=== Task description ===
Copy exactly the lines of the data below, beginning with the line with "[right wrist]" and ending with the line with "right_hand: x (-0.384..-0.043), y". Pictures are to be omitted.

-- The data follows --

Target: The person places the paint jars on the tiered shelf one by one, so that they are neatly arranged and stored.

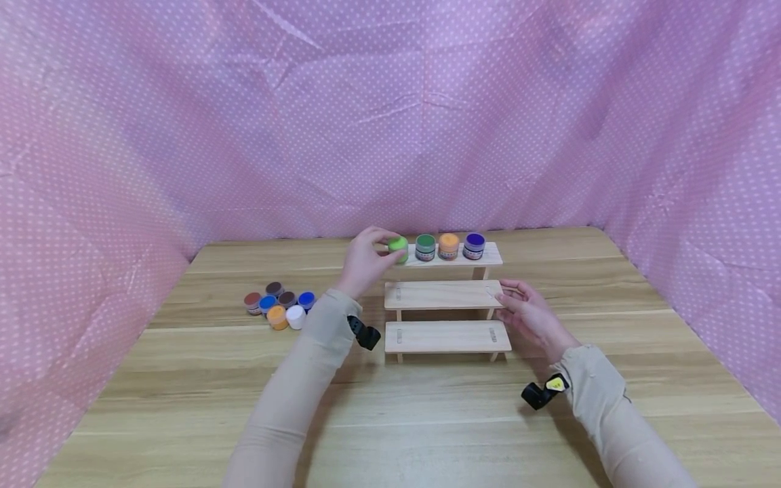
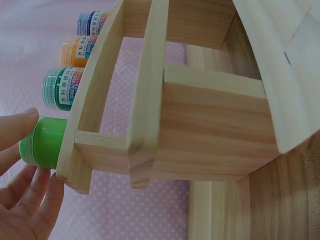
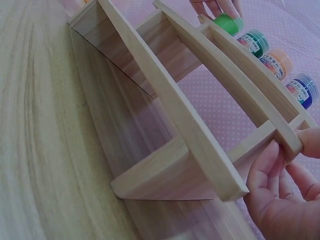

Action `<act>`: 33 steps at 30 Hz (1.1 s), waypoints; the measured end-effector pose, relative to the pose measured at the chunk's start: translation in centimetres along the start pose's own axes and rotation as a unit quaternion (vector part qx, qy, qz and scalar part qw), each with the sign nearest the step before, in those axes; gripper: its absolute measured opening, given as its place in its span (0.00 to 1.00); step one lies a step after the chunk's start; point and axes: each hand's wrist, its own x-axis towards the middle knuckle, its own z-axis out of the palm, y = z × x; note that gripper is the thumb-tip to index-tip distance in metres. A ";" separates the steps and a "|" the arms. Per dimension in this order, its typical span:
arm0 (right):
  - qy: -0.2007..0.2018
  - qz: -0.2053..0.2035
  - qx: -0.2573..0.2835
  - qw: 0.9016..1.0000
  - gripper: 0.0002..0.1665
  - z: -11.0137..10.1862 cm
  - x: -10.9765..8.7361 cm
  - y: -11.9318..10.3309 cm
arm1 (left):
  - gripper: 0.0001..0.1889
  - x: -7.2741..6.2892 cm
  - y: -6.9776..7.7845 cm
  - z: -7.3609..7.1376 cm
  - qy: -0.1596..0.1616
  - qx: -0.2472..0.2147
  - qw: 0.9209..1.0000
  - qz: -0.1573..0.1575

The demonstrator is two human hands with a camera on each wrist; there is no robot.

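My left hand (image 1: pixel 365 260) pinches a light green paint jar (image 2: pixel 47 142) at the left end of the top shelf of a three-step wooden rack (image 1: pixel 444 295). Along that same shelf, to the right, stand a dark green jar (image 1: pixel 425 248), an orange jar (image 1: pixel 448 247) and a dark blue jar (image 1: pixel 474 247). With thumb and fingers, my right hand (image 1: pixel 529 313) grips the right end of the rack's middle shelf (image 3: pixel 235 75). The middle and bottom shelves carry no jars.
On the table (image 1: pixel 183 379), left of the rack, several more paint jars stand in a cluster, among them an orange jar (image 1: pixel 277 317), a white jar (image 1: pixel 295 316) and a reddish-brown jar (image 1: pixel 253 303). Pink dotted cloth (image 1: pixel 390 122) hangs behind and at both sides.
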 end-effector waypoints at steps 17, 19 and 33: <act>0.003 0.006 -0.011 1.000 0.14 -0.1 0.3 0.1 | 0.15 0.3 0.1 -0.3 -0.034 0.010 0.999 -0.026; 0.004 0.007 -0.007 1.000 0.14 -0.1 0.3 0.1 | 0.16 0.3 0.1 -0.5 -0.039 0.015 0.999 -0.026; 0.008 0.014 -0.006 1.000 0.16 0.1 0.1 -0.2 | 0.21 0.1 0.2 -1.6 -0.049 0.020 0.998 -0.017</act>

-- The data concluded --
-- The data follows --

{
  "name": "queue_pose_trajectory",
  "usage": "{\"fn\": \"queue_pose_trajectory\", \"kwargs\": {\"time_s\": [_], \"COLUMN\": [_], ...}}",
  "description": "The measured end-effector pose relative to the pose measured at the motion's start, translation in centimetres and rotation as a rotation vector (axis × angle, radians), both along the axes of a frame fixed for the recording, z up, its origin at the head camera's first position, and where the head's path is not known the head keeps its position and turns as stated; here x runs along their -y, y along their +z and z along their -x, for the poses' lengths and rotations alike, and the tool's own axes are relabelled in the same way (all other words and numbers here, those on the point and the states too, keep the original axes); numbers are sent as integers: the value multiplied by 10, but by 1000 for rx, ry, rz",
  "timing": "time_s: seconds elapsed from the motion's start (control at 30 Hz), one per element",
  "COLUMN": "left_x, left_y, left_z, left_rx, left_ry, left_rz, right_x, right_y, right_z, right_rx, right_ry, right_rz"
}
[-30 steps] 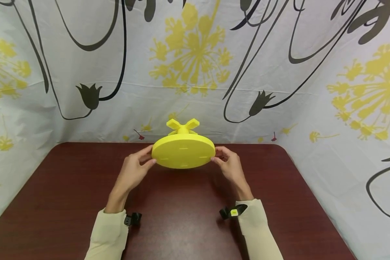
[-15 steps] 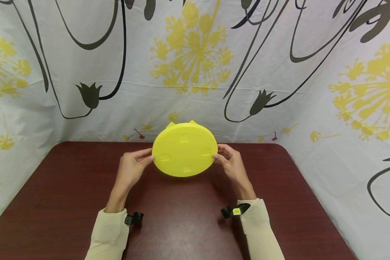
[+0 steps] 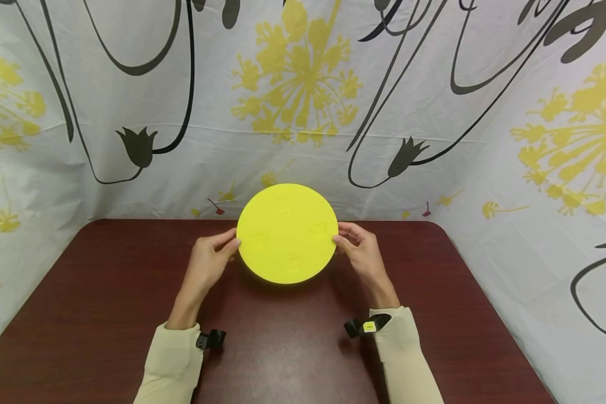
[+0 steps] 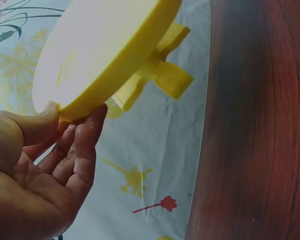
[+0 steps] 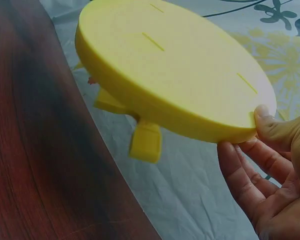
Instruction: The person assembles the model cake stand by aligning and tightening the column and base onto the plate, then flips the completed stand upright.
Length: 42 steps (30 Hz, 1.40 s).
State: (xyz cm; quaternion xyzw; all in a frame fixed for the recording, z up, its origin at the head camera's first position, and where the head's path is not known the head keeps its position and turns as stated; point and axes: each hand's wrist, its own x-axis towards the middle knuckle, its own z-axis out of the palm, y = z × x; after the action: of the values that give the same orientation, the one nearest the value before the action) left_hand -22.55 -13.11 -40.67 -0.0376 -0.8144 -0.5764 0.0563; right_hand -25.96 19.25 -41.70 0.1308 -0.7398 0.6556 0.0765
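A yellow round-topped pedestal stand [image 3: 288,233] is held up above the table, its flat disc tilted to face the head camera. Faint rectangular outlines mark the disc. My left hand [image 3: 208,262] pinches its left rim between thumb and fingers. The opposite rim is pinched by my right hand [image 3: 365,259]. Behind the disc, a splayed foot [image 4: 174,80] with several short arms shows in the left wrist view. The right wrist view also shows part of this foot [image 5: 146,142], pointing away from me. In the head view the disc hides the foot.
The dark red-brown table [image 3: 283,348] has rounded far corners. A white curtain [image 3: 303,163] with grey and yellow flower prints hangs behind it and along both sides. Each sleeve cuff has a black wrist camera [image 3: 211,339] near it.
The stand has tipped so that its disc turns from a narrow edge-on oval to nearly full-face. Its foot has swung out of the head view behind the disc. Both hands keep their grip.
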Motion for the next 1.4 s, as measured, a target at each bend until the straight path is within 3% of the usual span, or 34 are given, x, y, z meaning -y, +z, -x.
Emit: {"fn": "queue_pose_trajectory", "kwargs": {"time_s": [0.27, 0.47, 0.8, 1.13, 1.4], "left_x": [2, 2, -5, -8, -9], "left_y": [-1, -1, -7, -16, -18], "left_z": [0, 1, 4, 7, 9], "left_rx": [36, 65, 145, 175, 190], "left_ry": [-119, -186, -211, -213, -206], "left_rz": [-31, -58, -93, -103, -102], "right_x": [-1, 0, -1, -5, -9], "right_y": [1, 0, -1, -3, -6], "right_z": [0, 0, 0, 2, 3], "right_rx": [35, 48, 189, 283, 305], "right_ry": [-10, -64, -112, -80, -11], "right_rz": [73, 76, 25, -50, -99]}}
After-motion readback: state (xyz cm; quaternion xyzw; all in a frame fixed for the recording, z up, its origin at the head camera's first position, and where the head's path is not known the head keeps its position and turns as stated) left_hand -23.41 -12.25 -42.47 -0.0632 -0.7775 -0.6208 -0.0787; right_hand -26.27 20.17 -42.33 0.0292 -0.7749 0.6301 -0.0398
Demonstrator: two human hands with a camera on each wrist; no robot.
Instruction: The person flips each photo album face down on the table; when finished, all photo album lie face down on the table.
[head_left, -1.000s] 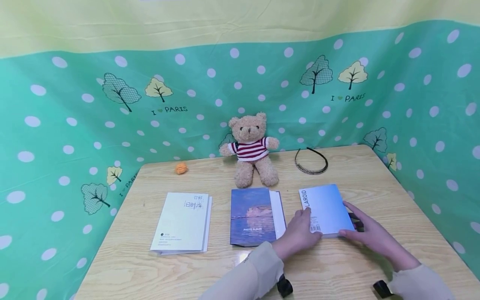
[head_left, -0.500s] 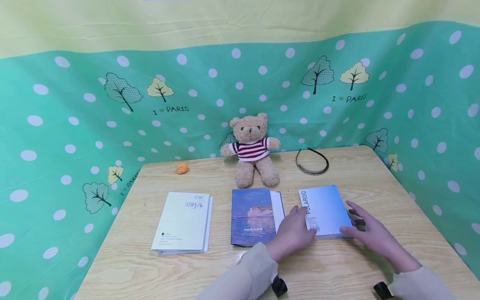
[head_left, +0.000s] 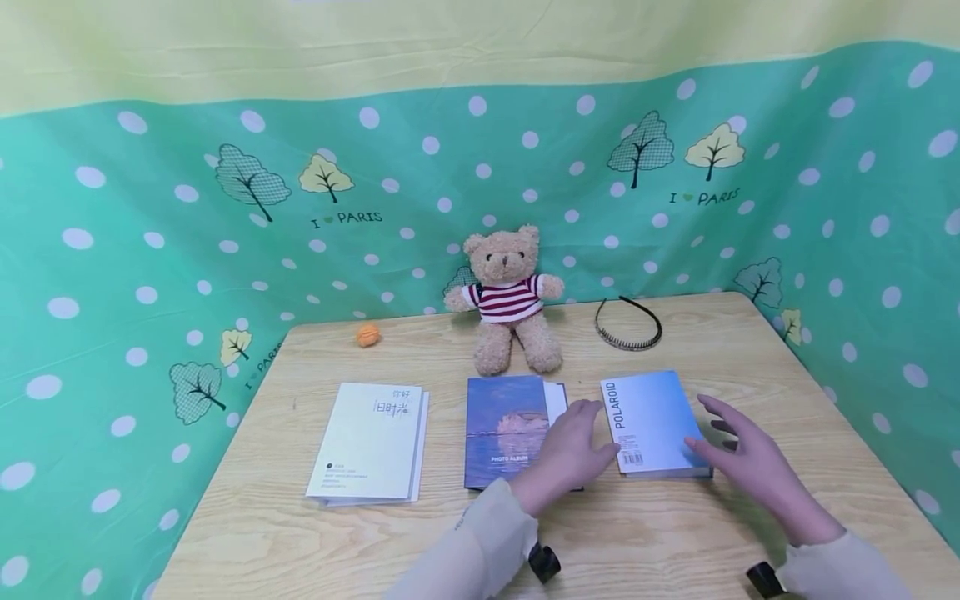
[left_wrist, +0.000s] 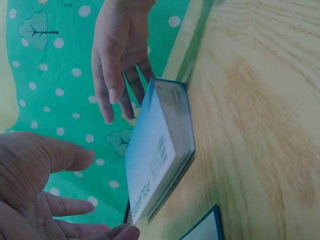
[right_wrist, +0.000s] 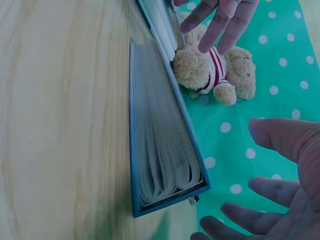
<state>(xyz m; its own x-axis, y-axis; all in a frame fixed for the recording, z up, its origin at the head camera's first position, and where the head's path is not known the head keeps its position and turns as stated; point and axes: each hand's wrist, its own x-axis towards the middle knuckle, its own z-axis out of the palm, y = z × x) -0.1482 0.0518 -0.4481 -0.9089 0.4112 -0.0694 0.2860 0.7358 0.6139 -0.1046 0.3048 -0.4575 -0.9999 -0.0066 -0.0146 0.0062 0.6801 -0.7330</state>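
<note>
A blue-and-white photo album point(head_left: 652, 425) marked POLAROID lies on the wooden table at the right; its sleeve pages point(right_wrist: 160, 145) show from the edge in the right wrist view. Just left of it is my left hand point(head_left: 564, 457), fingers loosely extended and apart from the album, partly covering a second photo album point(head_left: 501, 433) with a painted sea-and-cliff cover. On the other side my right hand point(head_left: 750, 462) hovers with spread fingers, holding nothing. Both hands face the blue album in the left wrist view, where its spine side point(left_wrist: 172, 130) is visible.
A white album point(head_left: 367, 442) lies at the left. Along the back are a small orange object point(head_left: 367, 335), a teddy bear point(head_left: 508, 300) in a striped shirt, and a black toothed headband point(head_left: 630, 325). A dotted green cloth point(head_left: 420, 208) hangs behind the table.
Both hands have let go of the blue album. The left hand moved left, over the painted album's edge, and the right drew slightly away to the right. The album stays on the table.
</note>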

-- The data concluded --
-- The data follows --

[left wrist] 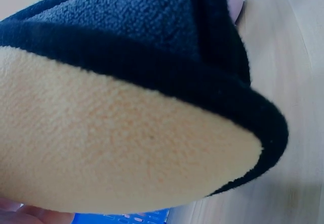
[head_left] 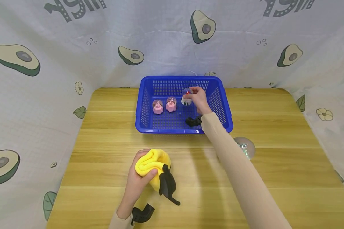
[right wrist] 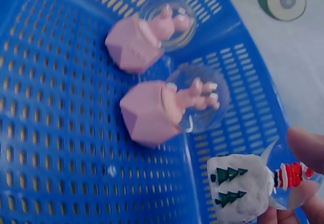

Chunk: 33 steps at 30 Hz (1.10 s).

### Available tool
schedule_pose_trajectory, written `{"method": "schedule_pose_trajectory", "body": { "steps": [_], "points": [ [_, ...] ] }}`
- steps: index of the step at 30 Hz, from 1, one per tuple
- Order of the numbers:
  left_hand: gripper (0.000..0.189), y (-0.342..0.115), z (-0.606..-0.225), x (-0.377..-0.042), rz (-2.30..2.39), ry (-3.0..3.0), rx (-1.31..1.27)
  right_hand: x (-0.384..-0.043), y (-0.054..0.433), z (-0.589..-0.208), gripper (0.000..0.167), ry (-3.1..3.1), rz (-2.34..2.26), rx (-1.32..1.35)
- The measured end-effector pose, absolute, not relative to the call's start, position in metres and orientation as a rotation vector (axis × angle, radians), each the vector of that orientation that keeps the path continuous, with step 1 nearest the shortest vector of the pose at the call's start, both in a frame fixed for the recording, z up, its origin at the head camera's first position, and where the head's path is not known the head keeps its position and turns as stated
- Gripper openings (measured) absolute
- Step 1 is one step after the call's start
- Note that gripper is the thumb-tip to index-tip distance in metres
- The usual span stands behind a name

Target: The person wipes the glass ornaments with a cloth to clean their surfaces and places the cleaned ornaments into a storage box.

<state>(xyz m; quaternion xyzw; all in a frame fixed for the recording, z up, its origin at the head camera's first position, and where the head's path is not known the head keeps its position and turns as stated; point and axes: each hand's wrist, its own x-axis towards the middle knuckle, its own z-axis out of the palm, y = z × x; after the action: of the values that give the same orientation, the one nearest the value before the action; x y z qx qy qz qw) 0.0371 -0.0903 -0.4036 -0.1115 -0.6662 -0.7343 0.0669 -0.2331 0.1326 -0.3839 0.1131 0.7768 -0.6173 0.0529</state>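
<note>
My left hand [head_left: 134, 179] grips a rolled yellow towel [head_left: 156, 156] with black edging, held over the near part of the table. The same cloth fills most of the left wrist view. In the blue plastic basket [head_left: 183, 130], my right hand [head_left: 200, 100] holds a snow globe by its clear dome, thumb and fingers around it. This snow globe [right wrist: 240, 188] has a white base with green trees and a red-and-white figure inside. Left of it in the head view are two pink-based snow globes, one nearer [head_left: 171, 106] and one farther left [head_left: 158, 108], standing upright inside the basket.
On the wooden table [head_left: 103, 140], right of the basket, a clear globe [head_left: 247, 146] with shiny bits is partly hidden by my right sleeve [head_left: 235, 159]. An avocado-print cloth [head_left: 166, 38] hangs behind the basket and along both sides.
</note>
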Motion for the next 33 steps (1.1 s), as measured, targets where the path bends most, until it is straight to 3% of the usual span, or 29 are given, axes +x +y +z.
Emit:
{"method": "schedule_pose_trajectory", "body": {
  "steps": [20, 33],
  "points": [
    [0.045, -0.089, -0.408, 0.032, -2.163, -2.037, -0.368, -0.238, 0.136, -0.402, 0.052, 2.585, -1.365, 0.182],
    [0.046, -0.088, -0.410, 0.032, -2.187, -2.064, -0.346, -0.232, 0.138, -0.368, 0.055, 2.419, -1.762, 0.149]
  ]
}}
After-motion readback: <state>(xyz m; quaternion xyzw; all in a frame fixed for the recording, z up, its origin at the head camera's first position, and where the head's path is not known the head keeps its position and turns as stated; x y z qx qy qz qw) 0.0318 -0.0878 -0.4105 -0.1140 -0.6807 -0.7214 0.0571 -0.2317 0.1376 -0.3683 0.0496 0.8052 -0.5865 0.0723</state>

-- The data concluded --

=== Exercise answer ===
[right wrist] 

Chunk: 33 steps at 30 Hz (1.10 s).

### Available tool
schedule_pose_trajectory, written `{"method": "schedule_pose_trajectory", "body": { "steps": [_], "points": [ [_, ...] ] }}`
- steps: index of the step at 30 Hz, from 1, one per tuple
- Order of the numbers:
  left_hand: gripper (0.000..0.189), y (-0.342..0.115), z (-0.606..-0.225), x (-0.377..-0.042), rz (-2.30..2.39), ry (-3.0..3.0), rx (-1.31..1.27)
  right_hand: x (-0.384..-0.043), y (-0.054..0.433), z (-0.589..-0.208), gripper (0.000..0.167), ry (-3.1..3.1), rz (-2.34..2.26), rx (-1.32..1.35)

No further output is required here.